Na encantadora cidade de Emilia-Romagna, bastião histórico da esquerda, Lucia Annibali se apresenta sob a bandeira da formação de centro-esquerda, o Partido Democrático, atualmente no poder.
"Depois daquele ataque, eu comecei a pensar na melhor maneira de reorientar minha vida", diz à AFP essa mulher que se tornou símbolo de coragem e de resistência.
"Tinha de fazer um melhor uso do meu ofício de advogada e entendi que o compromisso político podia ser o correto", disse.
Novo desafio
A decisão de se apresentar em Parma foi mais fácil do que pensava: ela deve a vida a essa cidade. Ela foi salva quando a internaram em um pavilhão de queimados na tarde de 16 abril de 2013, depois que dois albaneses jogaram ácido sulfúrico em seu rosto. Eles receberam 2.000 euros de seu ex-namorado para executar o serviço.
"Sentia que meu rosto se corroía, não podia deixar de gritar. Sentia milhares de bolhas nas minhas bochechas e lembro que pensei em tirar a pequena jaqueta de couro que eu vestia para evitar que estragasse, como se isso fosse importante", lembra.
A investigação judicial chegou rapidamente à verdade e, em 2016, um tribunal condenou o ex-namorado, Luca Varani, a 20 anos de prisão. Os albaneses tiveram uma sentença de 12 anos de prisão cada.
Desde o final de 2016, Lucia Annibali trabalha como assessora do Ministério para a Igualdade das Mulheres e das Oportunidades.
"Estou pronta para algo novo", garante a advogada, que se submeteu a 20 intervenções para tentar reconstruir o rosto.
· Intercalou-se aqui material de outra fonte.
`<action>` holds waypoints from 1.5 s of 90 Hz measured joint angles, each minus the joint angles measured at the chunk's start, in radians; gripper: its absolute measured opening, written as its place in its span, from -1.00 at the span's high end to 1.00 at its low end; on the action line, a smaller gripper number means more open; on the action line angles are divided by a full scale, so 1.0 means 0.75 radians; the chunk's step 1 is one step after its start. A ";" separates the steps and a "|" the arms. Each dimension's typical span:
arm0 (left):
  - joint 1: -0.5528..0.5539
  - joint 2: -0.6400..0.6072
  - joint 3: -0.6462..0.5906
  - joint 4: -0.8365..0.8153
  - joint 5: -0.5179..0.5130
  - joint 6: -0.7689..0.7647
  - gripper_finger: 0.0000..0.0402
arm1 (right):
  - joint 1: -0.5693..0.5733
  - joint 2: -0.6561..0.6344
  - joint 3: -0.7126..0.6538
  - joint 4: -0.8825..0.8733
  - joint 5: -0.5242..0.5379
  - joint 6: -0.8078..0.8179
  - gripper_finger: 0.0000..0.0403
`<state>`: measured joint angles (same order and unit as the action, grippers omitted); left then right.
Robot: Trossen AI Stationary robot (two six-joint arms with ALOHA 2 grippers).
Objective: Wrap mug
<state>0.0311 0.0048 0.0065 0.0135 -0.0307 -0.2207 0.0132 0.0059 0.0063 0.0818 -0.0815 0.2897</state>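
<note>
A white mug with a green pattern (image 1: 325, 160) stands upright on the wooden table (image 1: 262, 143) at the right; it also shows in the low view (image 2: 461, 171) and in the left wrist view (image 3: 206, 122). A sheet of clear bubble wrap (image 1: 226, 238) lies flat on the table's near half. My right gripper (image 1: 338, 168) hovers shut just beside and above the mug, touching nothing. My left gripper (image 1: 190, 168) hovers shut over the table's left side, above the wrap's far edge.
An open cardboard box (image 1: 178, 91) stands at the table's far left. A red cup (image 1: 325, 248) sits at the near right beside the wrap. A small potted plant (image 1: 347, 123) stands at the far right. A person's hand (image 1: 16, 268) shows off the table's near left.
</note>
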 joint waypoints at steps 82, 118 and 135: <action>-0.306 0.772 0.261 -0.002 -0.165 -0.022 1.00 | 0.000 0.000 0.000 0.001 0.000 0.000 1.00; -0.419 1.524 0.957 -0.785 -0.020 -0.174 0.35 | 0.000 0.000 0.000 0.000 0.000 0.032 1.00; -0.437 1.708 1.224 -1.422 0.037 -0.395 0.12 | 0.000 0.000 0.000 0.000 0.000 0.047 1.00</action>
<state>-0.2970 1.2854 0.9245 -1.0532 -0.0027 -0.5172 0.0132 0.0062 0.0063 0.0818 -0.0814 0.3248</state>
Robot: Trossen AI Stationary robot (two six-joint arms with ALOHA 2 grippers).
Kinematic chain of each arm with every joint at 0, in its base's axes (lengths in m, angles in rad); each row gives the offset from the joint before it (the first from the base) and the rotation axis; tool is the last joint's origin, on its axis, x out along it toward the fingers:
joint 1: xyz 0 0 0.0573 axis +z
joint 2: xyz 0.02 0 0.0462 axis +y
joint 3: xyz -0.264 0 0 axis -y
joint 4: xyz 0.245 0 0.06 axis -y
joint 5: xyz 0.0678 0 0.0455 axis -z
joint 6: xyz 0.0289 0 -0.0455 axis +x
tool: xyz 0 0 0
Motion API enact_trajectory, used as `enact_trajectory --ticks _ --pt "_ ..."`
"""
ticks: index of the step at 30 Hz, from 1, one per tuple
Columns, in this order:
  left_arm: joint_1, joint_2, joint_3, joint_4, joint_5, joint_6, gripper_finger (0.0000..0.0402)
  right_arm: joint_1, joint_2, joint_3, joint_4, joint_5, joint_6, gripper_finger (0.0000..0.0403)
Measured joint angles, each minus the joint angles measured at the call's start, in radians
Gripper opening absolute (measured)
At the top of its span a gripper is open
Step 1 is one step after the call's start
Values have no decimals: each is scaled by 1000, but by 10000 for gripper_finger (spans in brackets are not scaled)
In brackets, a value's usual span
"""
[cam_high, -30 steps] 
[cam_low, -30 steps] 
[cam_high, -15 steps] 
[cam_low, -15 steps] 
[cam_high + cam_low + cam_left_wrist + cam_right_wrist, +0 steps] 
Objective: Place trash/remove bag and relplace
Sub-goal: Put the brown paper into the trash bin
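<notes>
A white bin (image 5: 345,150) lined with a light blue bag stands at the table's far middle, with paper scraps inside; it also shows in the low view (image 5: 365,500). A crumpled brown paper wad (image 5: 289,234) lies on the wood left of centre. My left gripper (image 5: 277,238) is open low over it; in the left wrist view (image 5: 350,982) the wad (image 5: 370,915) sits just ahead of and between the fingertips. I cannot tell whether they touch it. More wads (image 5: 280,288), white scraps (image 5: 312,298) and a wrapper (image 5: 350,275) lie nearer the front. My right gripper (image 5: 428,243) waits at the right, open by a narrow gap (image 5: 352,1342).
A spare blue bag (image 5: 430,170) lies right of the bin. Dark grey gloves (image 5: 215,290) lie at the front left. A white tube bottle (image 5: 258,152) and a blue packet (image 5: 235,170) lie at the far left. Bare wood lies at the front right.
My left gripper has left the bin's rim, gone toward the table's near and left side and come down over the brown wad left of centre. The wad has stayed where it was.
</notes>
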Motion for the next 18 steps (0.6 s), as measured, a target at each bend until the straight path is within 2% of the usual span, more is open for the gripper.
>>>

Apesar de tudo, ela ainda leva as marcas da agressão.
'Armadas de coragem'
Segundo o primeiro estudo europeu publicado em 2014 pela Agência de Direitos Fundamentais da União Europeia (UE), na Itália, 27% das mulheres acima de 15 anos já sofreram violência física ou sexual.
Uma número abaixo da média europeia, que é de 33%. Em países como Dinamarca, chega a 52%; Finlândia, a 47%; França e Reino Unido, a 44%.
Para os autores do relatório, são números relativos, já que, em boa parte dos países do sul da Europa, as mulheres ficam em silêncio e temem denunciar a violência sofrida.
Várias pesquisas realizadas na Itália mostram uma brecha significativa entre o número de mulheres que confessam terem sido vítimas de violência e abusos de gênero e as que chegam a apresentar denúncia.
"Agora, fala-se muito desses casos na Itália, porque as mulheres, nos últimos anos, seguiram o exemplo de outras mulheres e se armaram de coragem para falar", explica Lucia Annibali, que contou sua história em uma biografia publicada em 2014.
Desde o início, a advogada permitiu que tirassem fotos de seus olhos inchados e irritados, dos enxertos de pele, dos lábios corroídos.
Baseado em sua vida, um filme para a televisão teve quase cinco milhões de telespectadores.
"Minha vida mudou positivamente após a agressão", reconhece Lucia.
"É que recuperar a visão, como me acaba de acontecer, ou reaprender a comer, são todas conquistas que fazem você apreciar a vida e seu verdadeiro valor", explicou ela.